Le PLD n’est plus tout seul


Le 20 septembre, Koizumi Junichiro (leader du Parti Libéral Démocrate) s’est vu réélire au poste de premier ministre, reconduisant ses fonctions pour trois ans. Il semble qu’il ait bénéficié de l’amélioration de la croissance et de la remontée de l’indice Nikkei (sans grand rapport avec sa politique). En ne modifiant que très peu son gouvernement, M. Koizumi montre sa volonté de maintenir le cap sur les réformes annoncées en 2001 (privatisation des postes pour 2007 et de la régie des autoroutes, assainissement des comptes des banques et abolition des jeux des factions au sein du PLD) et non encore réalisées. Si l’on en juge par la baisse du nombre de voix en sa faveur de la part des députés et des délégués locaux et la récente augmentation de 40 sièges à la Diète obtenue par le Parti Démocrate du Japon, le principal parti de l’opposition, aux élections législatives du 9 novembre (où la coalition sortante reste celle constituée par le PLD, le parti conservateur et le parti bouddhiste Kômeitô), le deuxième mandat du premier ministre sera moins tranquille que le premier. La contestation va probablement augmenter au sein du gouvernement et parmi la population. En effet, la reprise des exportations et la restructuration du secteur privé (en dépit de l’emploi) ont permis un redressement. Pourtant, l’écart se creuse entre les grandes entreprises et les actifs dont les salaires élevés se maintiennent, et les petites et moyennes entreprises et les provinces souffrant de plus en plus de la délocalisation des entreprises, de l’augmentation des emplois précaires, d’un taux de chômage de 5,1 % (4 millions de jeunes sur 10 millions) et de l’effritement de la protection sociale. Ainsi, les opposants au gouvernement et certains délégués locaux réclament une révision à la hausse des investissements publics pour enrayer la déflation et permettre la relance. L’importance grandissante donnée par les électeurs japonais à l’opposition de centre gauche, ce qui fragilise la majorité bientôt cinquantenaire du PLD, suscite l’espoir pour certains d’une authentique opposition au Japon, où le PDJ a bénéficié notamment des votes de protestation contre l’envoi des troupes de l’armée d’autodéfense en Irak, décidé par le vote d’une loi spéciale l’été dernier.

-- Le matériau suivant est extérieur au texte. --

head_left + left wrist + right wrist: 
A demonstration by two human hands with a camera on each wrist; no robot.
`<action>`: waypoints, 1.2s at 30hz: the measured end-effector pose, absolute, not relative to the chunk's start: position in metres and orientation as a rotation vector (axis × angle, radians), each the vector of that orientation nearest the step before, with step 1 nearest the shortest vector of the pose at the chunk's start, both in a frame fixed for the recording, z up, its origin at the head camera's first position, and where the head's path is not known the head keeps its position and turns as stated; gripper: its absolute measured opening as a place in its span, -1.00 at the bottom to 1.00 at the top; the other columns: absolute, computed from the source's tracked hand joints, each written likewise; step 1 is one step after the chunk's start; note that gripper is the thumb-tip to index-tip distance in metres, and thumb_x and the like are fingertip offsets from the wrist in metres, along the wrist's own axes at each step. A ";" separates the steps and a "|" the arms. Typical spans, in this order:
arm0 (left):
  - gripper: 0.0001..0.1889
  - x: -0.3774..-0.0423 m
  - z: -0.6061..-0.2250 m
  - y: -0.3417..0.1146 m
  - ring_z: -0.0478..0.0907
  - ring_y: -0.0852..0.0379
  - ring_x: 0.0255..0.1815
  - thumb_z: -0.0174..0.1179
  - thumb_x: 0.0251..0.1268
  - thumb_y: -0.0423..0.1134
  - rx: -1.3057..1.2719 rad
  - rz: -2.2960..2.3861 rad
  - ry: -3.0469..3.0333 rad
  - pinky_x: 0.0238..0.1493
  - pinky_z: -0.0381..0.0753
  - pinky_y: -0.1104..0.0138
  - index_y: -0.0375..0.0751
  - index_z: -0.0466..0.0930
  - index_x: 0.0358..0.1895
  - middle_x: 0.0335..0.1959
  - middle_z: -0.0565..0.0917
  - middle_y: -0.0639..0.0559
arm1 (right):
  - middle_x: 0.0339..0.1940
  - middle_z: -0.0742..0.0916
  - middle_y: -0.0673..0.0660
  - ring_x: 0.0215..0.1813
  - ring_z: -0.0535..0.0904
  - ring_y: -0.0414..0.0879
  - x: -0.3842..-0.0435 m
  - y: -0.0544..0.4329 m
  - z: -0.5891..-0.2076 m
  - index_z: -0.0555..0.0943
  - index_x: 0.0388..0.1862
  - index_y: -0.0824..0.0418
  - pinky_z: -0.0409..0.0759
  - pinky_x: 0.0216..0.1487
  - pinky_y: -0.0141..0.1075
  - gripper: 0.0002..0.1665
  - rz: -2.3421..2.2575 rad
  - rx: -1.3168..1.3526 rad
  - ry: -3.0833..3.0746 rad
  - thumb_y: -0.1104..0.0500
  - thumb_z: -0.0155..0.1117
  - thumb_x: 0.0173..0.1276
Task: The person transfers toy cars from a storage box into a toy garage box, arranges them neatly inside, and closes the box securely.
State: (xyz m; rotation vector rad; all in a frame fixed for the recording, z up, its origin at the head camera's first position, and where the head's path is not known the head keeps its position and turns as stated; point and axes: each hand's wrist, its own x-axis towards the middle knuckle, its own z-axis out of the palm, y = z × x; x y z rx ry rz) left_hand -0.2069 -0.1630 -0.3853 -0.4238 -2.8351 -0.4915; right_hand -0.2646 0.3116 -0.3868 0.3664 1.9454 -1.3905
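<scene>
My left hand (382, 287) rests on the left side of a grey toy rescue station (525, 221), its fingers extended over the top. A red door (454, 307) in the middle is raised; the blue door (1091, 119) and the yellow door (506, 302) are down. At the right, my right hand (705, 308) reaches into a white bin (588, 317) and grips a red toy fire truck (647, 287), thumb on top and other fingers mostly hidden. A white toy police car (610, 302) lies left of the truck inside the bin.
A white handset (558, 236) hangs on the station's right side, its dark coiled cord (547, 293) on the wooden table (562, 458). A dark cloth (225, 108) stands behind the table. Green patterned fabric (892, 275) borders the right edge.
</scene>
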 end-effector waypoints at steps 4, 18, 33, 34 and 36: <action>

Jean-Jacques Mével «Le premier ministre Koizumi à l’épreuve du bipartisme», Le Figaro, 10/11/2003.
Philippe Pons, «Thatchériste nippon, le chef du gouvernement a fait de l’Archipel un pays à deux vitesses», Le Monde, 10/11/2003.
Michel Temman «Koizumi d’une courte tête aux législatives japonaises», Libération, 11/11/2003.
Centenaires à Okinawa
Mais pourquoi les habitants des îles d’Okinawa vivent-ils si longtemps ? Sur les 20 000 centenaires du Japon, 600 d’entre eux sont d’Okinawa (pour 1,3 million d’habitants). Bien que ce département soit le plus pauvre du Japon, le mode de vie encore largement rural, où les personnes agées actives malgré la retraite sont intégrées à la vie de communautés solidaires, et un environnement non pollué seraient les raisons de cette longévité extraordinaire. Il ne faut cependant pas oublier l’atout particulier de la cuisine des îles d’Okinawa : le goya. Ce concombre à l’aspect boursouflé extrêmement riche en vitamine C permet de conserver la forme et de résister à la chaleur du climat de cet archipel subtropical. Ajouté à cela une importante consommation d’algues et une cuisine peu salée, le soleil et la mer, et vous aurez là un véritable élixir de longévité !

Philippe Pons, «Mangez des goyas et vous vivrez plus de cent ans !», Le Monde, 11/09/03.

Détecteur d’enfants
Suite à l’enlèvement, au mois de septembre, d’une adolescente retrouvée onze jours plus tard à une centaine de kilomètres de son domicile à Murakami (à 300 km au Nord de Tokyo), la municipalité a décidé d’équiper ses 2700 écoliers d’un appareil GPS. De la taille d’un bip, il permet aux parents de localiser leurs enfants, à raison d’une information toutes les deux minutes, depuis leur ordinateur personnel, ou en téléphonant au centre de la société Secom Co.. Sur les 170 000 usagers de ce système, 40 000 l’utilisent pour surveiller leurs enfants. Des téléphones portables peuvent également être équipés d’un système de positionnement.
Voilà des parents qui ont un satellite à la place des yeux, et des enfants qui n’ont pas fini de les avoir sur le dos !

Philippe Pons, « Au Japon, le GPS sert à éviter les rapts d’enfants », Le Monde, 8/10/03.